### Assignment
Give again exactly, and only, the lines between the line holding "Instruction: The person" and the end of the listing, both boundary lines included.
[Opening Given data section]
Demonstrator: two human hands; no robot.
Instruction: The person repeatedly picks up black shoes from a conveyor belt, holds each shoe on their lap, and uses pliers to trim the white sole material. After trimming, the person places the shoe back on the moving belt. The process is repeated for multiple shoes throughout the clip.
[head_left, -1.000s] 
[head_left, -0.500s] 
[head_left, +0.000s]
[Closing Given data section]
### Answer to this exercise
Instruction: The person repeatedly picks up black shoes from a conveyor belt, holds each shoe on their lap, and uses pliers to trim the white sole material. After trimming, the person places the shoe back on the moving belt. The process is repeated for multiple shoes throughout the clip.
[head_left, -1.000s] 
[head_left, -0.500s] 
[head_left, +0.000s]

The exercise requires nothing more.